* **PROBLEM TO WORK ON**:
Verbatim copy, images omitted: return the full listing.

* **DATA BLOCK**:
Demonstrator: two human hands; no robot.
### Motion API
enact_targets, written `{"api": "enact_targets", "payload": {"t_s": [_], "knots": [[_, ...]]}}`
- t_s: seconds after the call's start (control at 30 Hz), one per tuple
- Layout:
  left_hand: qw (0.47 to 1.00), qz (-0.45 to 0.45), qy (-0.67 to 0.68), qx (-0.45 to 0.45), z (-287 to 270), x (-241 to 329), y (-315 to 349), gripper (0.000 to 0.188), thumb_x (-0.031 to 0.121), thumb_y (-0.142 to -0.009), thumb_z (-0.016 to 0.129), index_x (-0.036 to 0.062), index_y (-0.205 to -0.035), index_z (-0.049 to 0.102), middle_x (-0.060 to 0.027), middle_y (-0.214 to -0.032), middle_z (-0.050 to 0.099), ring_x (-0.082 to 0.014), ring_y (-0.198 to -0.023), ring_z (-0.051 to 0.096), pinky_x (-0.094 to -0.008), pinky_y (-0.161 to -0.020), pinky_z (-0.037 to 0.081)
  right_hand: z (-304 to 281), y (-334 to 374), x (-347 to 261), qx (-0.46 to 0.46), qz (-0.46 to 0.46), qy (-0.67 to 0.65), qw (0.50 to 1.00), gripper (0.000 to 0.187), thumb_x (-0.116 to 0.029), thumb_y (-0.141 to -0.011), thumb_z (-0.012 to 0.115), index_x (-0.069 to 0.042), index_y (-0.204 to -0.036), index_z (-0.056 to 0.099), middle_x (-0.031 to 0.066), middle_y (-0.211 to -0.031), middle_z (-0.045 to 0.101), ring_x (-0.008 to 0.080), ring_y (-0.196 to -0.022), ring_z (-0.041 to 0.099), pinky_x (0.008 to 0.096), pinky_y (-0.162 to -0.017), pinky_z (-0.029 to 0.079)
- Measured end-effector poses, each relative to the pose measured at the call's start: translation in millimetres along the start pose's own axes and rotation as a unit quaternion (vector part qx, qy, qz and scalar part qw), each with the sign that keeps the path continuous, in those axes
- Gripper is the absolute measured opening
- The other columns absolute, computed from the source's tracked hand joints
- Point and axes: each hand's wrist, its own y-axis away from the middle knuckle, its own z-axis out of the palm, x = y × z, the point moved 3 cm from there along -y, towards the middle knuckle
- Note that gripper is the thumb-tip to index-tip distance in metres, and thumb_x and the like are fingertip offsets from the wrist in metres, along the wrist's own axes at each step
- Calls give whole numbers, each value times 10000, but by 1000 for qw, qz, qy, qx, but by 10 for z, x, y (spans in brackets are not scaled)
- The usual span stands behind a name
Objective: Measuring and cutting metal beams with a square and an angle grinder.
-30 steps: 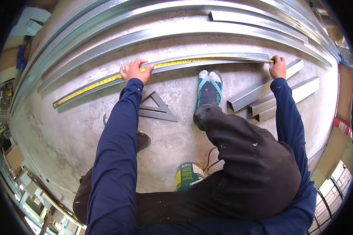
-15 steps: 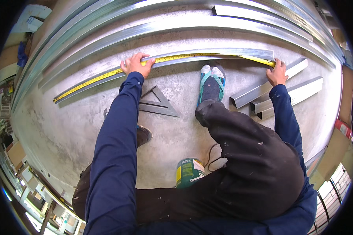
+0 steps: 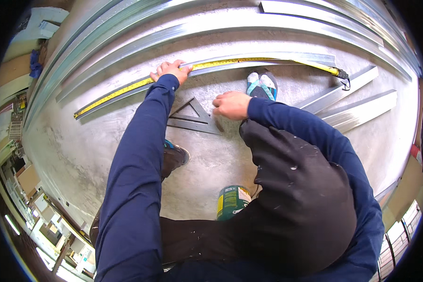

* **EXPECTED ANSWER**:
Demonstrator: two human hands; no robot.
### Motion API
enact_targets, written `{"api": "enact_targets", "payload": {"t_s": [_], "knots": [[_, ...]]}}`
- t_s: seconds after the call's start (control at 30 Hz), one per tuple
- Layout:
  left_hand: qw (0.47 to 1.00), qz (-0.45 to 0.45), qy (-0.67 to 0.68), qx (-0.45 to 0.45), z (-287 to 270), x (-241 to 329), y (-315 to 349), gripper (0.000 to 0.188), thumb_x (-0.031 to 0.121), thumb_y (-0.142 to -0.009), thumb_z (-0.016 to 0.129), index_x (-0.036 to 0.062), index_y (-0.205 to -0.035), index_z (-0.049 to 0.102), middle_x (-0.060 to 0.027), middle_y (-0.214 to -0.032), middle_z (-0.050 to 0.099), ring_x (-0.082 to 0.014), ring_y (-0.198 to -0.023), ring_z (-0.051 to 0.096), pinky_x (-0.094 to -0.008), pinky_y (-0.161 to -0.020), pinky_z (-0.037 to 0.081)
  right_hand: z (-304 to 281), y (-334 to 374), x (-347 to 261), qx (-0.46 to 0.46), qz (-0.46 to 0.46), qy (-0.67 to 0.65), qw (0.50 to 1.00), gripper (0.000 to 0.187), thumb_x (-0.116 to 0.029), thumb_y (-0.141 to -0.011), thumb_z (-0.012 to 0.115), index_x (-0.069 to 0.042), index_y (-0.204 to -0.036), index_z (-0.056 to 0.099), middle_x (-0.031 to 0.066), middle_y (-0.211 to -0.031), middle_z (-0.045 to 0.101), ring_x (-0.008 to 0.080), ring_y (-0.196 to -0.022), ring_z (-0.041 to 0.099), pinky_x (0.008 to 0.096), pinky_y (-0.162 to -0.017), pinky_z (-0.029 to 0.079)
- Measured end-effector poses, each relative to the pose measured at the call's start: translation in millimetres along the start pose's own axes and rotation as a unit quaternion (vector part qx, qy, qz and scalar part qw), each with the sign that keeps the path continuous, in those axes
- Gripper is the absolute measured opening
- The other columns absolute, computed from the source's tracked hand joints
- Point and axes: each hand's wrist, its own y-axis away from the middle knuckle, its own z-axis out of the palm, x = y × z, the point moved 3 cm from there along -y, towards the middle knuckle
- Note that gripper is the thumb-tip to index-tip distance in metres, and thumb_x and the like are fingertip offsets from the wrist in metres, along the wrist's own axes at each step
- Calls give whole numbers, each value times 10000, but by 1000 for qw, qz, qy, qx, but by 10 for z, x, y (spans in brackets are not scaled)
- The usual span stands behind a name
Objective: Measuring and cutting metal beams with a square and an angle grinder.
-30 steps: 
-15 steps: 
+0 steps: 

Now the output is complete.